Work to be completed:
Return the first line of the listing below and all the lines after it through the one containing "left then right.", exactly, without pictures.

Working data:
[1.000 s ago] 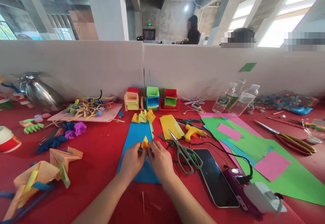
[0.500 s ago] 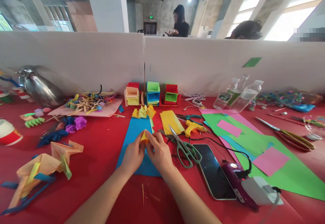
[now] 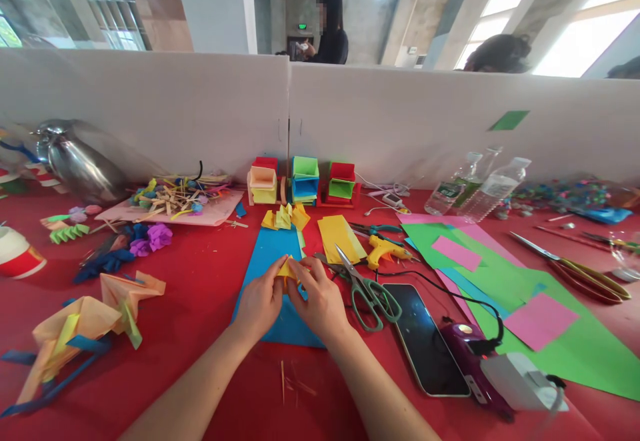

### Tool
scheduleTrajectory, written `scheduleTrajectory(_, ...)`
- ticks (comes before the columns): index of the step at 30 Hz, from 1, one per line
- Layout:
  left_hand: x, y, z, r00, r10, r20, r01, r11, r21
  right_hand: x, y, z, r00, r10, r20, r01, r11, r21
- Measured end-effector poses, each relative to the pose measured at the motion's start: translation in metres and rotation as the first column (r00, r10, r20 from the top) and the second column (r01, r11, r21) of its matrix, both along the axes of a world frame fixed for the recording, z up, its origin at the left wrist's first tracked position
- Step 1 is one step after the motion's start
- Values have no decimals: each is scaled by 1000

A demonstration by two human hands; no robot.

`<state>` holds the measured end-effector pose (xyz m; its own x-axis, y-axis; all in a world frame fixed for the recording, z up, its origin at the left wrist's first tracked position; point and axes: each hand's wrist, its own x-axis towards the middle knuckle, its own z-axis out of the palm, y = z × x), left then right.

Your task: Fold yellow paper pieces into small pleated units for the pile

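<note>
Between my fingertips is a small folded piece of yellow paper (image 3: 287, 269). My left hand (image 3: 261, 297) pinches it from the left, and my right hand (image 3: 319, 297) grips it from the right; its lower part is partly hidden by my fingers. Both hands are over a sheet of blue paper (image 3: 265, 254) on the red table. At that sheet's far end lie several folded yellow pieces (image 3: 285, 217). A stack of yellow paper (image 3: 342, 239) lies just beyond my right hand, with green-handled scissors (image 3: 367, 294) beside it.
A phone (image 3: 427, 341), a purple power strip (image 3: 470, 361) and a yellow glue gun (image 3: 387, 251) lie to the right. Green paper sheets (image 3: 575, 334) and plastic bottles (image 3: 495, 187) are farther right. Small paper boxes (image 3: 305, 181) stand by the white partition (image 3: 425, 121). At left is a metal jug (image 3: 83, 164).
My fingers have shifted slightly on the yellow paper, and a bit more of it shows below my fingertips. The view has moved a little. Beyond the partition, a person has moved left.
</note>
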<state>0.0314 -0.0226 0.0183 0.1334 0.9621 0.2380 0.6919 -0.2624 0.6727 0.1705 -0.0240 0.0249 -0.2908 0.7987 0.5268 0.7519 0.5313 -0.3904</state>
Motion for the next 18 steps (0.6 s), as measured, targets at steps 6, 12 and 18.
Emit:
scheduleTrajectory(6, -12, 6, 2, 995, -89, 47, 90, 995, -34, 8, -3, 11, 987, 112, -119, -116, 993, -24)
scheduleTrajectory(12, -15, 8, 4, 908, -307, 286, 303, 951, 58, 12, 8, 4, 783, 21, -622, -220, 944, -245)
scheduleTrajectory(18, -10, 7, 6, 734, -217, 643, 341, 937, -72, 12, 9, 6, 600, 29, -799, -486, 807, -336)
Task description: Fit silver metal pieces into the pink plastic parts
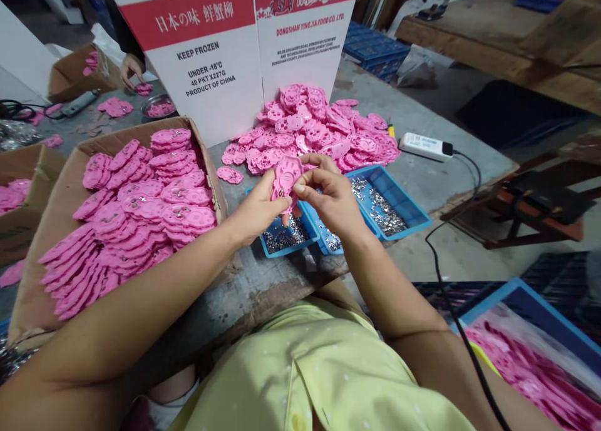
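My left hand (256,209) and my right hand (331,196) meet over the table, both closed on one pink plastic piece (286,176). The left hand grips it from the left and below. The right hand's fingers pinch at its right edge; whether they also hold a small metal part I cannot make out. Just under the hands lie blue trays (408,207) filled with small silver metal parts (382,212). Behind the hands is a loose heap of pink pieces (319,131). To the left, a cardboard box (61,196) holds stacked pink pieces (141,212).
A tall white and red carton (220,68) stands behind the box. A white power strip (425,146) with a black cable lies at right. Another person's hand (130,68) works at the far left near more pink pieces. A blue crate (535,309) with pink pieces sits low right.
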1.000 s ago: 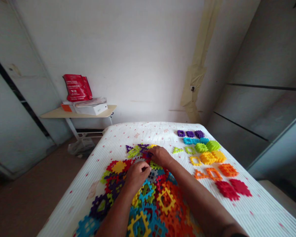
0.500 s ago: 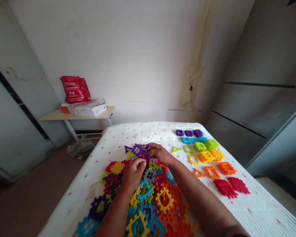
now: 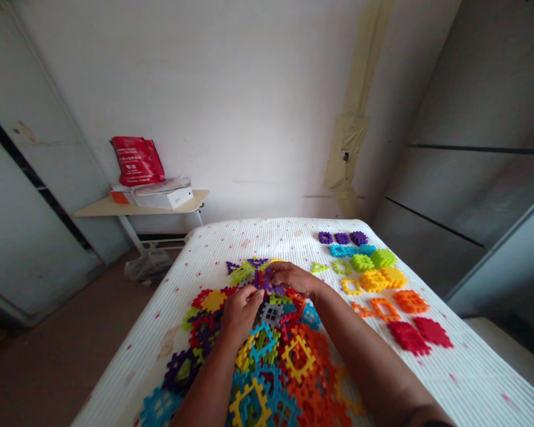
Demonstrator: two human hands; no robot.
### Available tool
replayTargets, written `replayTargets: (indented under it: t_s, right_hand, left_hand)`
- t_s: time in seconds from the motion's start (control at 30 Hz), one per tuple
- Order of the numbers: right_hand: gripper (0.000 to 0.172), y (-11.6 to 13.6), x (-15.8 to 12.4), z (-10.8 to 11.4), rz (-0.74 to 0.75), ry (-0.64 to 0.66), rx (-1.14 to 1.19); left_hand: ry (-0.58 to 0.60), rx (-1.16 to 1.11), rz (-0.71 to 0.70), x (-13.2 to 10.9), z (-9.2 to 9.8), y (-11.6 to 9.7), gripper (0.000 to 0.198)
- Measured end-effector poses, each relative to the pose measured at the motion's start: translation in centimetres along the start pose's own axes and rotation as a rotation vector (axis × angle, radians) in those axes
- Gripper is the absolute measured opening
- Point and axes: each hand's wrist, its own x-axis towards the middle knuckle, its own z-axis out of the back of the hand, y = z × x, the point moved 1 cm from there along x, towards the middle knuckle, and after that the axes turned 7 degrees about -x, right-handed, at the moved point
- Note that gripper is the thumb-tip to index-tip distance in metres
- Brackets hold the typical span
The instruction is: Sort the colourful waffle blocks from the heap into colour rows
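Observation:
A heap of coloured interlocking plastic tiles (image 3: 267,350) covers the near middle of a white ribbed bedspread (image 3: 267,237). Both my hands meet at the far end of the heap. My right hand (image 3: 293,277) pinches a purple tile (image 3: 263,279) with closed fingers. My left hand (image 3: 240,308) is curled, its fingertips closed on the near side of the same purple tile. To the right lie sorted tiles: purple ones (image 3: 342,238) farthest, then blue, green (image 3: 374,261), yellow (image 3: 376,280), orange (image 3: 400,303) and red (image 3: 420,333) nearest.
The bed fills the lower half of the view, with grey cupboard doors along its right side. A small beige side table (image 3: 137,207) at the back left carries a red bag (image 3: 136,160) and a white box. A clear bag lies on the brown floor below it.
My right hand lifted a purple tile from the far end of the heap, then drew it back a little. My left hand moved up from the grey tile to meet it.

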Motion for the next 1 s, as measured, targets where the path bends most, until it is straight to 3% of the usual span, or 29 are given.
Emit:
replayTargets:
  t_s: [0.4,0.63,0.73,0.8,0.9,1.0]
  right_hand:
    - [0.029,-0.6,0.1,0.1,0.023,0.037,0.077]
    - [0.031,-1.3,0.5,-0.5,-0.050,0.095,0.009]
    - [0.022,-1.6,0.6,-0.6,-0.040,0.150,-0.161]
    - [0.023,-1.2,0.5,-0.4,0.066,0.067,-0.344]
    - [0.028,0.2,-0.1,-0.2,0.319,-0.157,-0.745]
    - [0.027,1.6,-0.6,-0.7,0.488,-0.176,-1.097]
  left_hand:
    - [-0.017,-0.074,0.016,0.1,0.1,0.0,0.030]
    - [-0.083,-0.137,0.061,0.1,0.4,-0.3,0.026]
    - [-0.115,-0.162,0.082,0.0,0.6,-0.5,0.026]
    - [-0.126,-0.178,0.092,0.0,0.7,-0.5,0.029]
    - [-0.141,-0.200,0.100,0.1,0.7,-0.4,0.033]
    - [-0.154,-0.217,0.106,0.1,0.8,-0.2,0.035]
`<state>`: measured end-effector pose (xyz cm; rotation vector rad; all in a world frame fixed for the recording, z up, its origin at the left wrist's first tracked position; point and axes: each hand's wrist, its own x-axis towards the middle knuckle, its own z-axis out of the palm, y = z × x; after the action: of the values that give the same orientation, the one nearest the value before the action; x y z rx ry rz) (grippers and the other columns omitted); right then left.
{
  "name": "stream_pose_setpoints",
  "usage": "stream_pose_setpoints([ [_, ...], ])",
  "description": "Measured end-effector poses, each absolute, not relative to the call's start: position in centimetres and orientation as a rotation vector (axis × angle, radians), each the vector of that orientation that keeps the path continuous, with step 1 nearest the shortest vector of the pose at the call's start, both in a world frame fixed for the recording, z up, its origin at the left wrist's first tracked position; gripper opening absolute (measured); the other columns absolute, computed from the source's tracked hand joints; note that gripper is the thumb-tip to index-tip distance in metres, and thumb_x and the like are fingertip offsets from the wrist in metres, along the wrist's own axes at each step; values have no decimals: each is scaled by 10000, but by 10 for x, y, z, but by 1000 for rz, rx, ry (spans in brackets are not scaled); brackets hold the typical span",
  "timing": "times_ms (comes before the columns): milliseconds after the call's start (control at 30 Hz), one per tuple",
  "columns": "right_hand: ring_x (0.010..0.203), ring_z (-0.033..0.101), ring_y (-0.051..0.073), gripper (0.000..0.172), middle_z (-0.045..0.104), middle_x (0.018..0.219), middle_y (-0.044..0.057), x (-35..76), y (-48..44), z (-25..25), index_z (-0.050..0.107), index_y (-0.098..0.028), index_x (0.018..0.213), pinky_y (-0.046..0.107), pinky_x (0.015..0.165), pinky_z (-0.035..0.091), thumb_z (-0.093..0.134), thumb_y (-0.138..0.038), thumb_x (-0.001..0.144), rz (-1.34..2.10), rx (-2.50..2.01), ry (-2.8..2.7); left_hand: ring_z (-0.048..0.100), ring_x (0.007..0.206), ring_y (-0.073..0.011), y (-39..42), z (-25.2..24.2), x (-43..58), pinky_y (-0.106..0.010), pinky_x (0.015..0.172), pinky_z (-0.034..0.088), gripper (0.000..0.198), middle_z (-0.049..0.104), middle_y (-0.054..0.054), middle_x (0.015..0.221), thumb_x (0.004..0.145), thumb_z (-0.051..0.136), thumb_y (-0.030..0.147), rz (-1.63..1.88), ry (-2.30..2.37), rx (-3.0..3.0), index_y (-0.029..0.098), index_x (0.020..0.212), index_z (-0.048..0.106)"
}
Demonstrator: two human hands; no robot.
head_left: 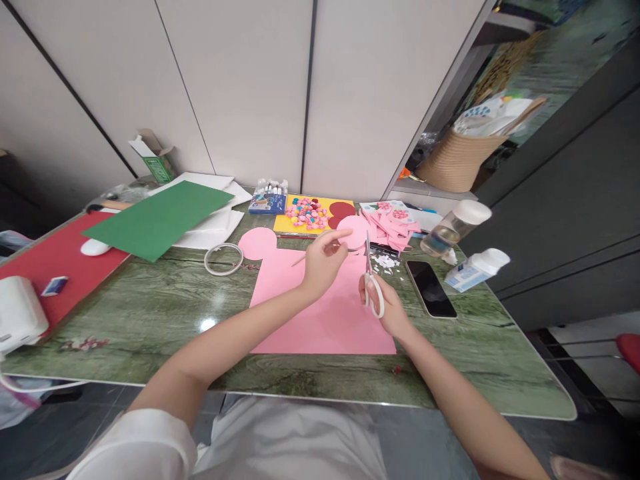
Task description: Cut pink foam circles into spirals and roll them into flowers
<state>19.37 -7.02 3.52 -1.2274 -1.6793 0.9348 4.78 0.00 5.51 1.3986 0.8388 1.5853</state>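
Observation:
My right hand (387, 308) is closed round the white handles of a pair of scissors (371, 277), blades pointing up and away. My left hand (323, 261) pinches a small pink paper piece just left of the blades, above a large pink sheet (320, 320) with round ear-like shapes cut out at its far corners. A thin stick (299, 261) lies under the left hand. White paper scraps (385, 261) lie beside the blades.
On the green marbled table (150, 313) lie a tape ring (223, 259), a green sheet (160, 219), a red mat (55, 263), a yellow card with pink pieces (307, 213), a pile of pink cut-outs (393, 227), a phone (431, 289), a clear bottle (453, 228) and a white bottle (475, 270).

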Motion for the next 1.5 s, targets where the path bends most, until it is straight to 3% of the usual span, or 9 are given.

Expected answer:
[1.000 s ago] 
[0.500 s ago] 
[now] 

### Tool
scheduleTrajectory, written `scheduleTrajectory(_, ...)`
- ticks (comes before the columns): index of the step at 30 Hz, from 1, one per line
- Layout:
  left_hand: x, y, z, r00, r10, r20, r01, r11, r21
  right_hand: x, y, z, r00, r10, r20, r01, r11, r21
- Measured end-effector poses, each relative to the pose measured at the motion's start: translation in metres and rotation as the first column (r00, r10, r20 from the top) and the second column (r01, r11, r21) of its matrix, both along the axes of a world frame fixed for the recording, z up, its origin at the left wrist's first tracked position
- Step 1 is one step after the motion's start
- Values have no decimals: each is scaled by 1000

A demonstration by two human hands; no robot.

`<state>` holds the measured end-effector pose (xyz m; its own x-axis, y-axis; all in a world frame fixed for the recording, z up, its origin at the left wrist's first tracked position; point and axes: each hand's wrist, its own x-axis towards the middle knuckle, its own z-axis out of the palm, y = z × x), left then right.

This answer requires no additional content.